Beato quel paese che non ha bisogno di performare, avrebbe detto Brecht (o Galileo).


– Hanno chiesto del pistacchio ma non di Bronte.


Beato quel paese che non ha bisogno dei pistacchi di Bronte, avrebbe detto Brecht (o Galileo).


 

Non è che per il farmacista gli Oki siano lo specchio dell’anima

Non ho mai capito quelli che partono per trovare sé stessi.

Io farei un viaggio per non ritrovarmi più. Mi lascerei un biglietto di commiato con l’invito a non cercarmi. Sto bene, non ti preoccupare, ho soldi, telefono e medicinali, e poi non mi farei sentire più da me.

La fuga andrebbe preparata con attenzione perché non vorrei scoprirmi e dovermi poi esibire in imbarazzanti spiegazioni davanti allo specchio con cose di sensi di colpa e vergogne.

La meta ancora non la so ma anche se la conoscessi non la scriverei qui per paura poi di passare a rileggermi.

È un passo importante, ci vuol coraggio. Ma ci vuol anche coraggio a restare. L’importante è fare una scelta coraggiosa, qualunque essa sia. Coi ragazzi, a scuola, a volte concludevo dicendo «Sceglietevi una battaglia» (e mi devo sempre fermare dal partire con Scegliete la vita. Scegliete un maxitelevisore del cazzo; scegliete lavatrici, macchine, lettori CD e apriscatole elettrici). E quando sarebbe arrivato – perché arriverà prima o poi – qualcuno a dire «Ma perché non fate questo? Perché non prima…?» invitavo a rispondergli «Perché, tu che fai, a parte criticare?».

La cosa peggiore, a mio avviso, è l’ignavia. È il non far niente. Il non-scegliere. Il Limbo. Non quello che si faceva alle feste, che mi chiedo se qualcuno pratichi ancora. Di certo non alle feste dove vado io perché dopo i 30 anni certi movimenti si fanno pericolosi.
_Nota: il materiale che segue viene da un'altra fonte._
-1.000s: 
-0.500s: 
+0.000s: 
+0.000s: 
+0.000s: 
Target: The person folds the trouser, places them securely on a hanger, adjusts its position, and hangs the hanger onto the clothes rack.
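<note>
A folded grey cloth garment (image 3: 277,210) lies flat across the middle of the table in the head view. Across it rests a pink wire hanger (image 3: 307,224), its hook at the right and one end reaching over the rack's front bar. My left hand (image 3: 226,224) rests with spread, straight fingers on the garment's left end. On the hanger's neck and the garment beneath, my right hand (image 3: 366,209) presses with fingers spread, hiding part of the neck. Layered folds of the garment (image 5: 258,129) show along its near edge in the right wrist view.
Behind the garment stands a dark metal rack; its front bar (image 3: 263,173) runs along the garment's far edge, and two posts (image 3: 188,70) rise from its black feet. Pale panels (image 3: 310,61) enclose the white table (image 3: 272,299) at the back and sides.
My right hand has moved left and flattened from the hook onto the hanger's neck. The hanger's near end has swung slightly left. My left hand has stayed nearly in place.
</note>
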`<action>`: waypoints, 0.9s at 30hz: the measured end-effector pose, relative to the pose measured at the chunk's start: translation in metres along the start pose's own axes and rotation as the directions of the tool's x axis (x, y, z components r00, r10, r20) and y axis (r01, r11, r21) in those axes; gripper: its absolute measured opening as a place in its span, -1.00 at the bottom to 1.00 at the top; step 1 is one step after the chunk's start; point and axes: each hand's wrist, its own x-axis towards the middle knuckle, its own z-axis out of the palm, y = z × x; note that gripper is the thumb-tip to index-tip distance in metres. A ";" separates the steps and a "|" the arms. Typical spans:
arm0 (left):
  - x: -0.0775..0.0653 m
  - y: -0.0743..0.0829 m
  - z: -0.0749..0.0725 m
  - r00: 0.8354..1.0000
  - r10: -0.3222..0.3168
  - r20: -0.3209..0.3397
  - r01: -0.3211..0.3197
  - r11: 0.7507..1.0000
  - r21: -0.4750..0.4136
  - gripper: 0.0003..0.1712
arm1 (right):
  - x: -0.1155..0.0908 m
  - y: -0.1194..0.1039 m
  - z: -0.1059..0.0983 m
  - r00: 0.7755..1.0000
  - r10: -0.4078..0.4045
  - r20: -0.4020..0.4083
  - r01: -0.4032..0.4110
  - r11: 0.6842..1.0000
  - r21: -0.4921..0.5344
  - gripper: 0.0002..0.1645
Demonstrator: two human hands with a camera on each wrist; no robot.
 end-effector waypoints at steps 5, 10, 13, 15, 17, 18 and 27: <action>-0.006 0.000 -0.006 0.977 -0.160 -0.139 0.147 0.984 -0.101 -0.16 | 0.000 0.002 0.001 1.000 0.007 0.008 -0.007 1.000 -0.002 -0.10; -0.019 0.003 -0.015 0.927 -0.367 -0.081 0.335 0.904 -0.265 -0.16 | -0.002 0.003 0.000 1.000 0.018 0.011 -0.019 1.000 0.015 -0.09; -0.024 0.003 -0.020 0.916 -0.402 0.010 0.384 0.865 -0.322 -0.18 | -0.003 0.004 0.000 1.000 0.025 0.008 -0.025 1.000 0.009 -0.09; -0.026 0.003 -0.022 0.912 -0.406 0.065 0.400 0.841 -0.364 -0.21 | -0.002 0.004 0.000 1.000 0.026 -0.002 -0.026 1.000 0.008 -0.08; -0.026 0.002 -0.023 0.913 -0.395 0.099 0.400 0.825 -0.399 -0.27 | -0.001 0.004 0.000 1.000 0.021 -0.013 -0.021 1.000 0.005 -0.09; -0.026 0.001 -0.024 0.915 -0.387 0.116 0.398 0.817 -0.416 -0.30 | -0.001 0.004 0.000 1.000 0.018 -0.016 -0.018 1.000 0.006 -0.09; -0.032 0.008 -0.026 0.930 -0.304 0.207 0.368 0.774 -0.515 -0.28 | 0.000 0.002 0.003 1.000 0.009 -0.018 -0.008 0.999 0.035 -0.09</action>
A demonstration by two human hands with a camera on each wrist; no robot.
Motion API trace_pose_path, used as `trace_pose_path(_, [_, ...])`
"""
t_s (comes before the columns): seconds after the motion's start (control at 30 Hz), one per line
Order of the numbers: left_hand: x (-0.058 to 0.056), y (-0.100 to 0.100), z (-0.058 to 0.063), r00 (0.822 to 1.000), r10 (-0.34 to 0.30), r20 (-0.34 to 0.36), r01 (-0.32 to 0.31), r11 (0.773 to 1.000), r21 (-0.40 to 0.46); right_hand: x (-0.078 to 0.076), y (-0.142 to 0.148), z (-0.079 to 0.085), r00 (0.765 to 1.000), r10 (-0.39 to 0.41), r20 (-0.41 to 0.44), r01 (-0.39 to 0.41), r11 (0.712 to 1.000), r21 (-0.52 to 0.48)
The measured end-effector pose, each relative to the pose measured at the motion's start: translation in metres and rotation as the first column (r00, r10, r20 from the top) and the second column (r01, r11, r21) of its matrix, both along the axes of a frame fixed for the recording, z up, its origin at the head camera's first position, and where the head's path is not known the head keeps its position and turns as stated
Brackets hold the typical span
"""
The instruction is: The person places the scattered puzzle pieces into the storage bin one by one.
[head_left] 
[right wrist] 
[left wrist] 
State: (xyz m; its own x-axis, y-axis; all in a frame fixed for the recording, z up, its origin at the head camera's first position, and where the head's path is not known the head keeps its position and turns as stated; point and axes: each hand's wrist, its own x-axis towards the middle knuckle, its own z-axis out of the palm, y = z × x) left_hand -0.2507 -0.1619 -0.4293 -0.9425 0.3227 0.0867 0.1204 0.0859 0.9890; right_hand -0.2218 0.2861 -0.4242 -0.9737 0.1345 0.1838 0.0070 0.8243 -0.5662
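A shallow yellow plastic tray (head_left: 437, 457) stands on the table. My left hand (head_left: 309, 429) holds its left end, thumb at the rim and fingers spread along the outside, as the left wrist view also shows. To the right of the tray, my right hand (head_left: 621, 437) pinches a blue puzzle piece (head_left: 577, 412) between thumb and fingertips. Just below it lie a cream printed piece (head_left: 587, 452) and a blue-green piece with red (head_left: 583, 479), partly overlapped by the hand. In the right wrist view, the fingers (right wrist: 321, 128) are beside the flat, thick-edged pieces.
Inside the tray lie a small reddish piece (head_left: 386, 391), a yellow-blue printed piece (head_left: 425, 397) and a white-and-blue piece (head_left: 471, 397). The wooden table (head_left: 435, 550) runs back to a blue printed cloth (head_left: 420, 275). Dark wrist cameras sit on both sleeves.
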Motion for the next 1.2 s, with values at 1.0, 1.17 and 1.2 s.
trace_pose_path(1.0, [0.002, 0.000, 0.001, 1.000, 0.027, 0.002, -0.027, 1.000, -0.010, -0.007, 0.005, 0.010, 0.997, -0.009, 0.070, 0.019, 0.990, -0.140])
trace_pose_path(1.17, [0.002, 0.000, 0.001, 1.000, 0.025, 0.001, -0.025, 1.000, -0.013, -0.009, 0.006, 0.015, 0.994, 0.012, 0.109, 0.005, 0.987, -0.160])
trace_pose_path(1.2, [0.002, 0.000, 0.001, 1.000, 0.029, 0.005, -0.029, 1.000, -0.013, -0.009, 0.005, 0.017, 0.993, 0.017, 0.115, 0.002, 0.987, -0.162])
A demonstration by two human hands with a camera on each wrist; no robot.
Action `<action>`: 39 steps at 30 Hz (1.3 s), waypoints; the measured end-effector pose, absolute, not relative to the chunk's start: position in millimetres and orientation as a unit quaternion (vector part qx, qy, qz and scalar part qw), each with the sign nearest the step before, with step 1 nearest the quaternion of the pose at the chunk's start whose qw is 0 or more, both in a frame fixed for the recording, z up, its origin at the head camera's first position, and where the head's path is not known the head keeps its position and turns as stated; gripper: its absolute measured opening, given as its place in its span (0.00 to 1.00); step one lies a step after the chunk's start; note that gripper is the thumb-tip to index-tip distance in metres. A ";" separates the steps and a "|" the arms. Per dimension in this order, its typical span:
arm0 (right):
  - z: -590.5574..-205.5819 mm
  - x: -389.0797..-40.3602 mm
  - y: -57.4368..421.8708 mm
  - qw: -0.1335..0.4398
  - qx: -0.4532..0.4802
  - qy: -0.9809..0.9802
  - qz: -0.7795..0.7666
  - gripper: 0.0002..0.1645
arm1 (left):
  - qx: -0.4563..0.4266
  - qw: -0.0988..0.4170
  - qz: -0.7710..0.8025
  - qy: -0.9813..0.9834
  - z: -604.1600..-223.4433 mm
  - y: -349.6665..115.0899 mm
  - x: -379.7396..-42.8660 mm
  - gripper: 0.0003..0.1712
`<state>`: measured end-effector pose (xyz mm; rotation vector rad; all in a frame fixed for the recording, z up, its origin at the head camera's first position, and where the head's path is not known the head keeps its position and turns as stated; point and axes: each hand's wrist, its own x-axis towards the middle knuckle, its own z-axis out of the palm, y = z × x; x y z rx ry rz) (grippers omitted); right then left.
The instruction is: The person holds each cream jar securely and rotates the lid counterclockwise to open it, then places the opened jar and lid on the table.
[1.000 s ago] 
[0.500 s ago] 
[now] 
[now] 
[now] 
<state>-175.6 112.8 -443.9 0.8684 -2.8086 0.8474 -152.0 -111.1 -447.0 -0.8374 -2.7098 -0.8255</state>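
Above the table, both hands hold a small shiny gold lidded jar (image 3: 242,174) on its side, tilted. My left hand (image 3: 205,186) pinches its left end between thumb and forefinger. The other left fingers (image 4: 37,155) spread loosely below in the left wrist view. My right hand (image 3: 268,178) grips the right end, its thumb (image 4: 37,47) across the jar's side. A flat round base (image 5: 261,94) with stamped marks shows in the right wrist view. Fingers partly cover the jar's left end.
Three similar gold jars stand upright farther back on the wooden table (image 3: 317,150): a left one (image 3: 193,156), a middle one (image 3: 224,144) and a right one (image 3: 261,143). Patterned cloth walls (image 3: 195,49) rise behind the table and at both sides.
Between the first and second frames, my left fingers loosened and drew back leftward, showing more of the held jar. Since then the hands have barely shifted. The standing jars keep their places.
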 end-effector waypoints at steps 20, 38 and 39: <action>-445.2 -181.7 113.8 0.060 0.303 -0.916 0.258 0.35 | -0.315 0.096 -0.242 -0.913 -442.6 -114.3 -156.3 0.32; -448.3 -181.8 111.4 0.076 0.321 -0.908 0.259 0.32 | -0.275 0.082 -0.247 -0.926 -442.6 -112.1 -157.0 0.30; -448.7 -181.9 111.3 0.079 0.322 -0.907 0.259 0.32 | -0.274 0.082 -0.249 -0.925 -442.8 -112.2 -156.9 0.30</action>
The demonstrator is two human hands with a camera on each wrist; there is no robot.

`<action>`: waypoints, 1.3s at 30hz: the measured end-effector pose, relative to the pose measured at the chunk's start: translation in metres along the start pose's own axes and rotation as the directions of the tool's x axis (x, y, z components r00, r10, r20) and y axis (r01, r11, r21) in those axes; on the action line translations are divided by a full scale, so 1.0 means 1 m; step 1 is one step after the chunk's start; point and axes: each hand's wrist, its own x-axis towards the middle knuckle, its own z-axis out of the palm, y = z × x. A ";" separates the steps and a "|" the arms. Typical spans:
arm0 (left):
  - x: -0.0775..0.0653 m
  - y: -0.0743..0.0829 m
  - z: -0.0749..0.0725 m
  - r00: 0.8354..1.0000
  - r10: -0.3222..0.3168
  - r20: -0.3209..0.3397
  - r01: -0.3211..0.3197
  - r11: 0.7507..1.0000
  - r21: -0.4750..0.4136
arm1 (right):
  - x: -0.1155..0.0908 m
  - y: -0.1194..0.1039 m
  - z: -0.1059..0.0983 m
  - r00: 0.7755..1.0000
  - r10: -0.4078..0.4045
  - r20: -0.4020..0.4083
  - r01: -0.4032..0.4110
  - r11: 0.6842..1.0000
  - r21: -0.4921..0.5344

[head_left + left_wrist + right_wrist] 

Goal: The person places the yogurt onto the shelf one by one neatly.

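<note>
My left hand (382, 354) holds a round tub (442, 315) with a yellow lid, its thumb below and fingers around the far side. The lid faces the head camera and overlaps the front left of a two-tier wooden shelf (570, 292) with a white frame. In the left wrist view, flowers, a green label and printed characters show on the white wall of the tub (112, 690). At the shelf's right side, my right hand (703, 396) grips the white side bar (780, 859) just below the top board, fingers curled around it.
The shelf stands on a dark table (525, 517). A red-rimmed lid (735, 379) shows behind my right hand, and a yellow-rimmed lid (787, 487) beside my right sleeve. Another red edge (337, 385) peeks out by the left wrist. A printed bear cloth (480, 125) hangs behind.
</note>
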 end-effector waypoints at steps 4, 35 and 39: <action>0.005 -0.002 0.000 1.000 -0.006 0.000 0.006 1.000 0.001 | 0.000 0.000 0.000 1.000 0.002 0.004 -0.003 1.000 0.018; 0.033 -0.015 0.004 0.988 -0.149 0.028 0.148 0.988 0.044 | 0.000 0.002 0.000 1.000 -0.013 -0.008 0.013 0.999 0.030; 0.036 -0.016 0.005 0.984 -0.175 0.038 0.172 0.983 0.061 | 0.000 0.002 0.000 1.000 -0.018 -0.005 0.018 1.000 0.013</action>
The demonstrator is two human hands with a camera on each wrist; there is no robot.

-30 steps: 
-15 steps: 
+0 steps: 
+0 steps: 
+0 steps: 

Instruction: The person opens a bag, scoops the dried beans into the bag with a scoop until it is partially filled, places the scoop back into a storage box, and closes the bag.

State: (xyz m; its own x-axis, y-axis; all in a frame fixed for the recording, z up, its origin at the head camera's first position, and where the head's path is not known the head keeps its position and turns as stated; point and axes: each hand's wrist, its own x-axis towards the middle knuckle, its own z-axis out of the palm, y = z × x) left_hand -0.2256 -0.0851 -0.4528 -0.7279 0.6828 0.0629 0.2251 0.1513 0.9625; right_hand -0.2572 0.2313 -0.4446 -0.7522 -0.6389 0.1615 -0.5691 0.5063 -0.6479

Un po’ tutto comincia a essere pericoloso dopo i 30. A cene o a feste non si va senza portarsi dietro il trio OMG. Che non sta per Oh My God ma per Oki, Maalox e Gaviscon. C’è gente che si defila non più per scambiarsi il fumo ma bustine di medicinali.

Per non parlare dei mal di testa il giorno dopo e quella sensazione di chiodi nelle tempie soltanto per aver bevuto un bicchiere di troppo.

Con queste premesse e cose di precarietà fisica e disagio di stomaco ci vuol proprio tanto coraggio a scegliere di fuggirsi dopo i 30.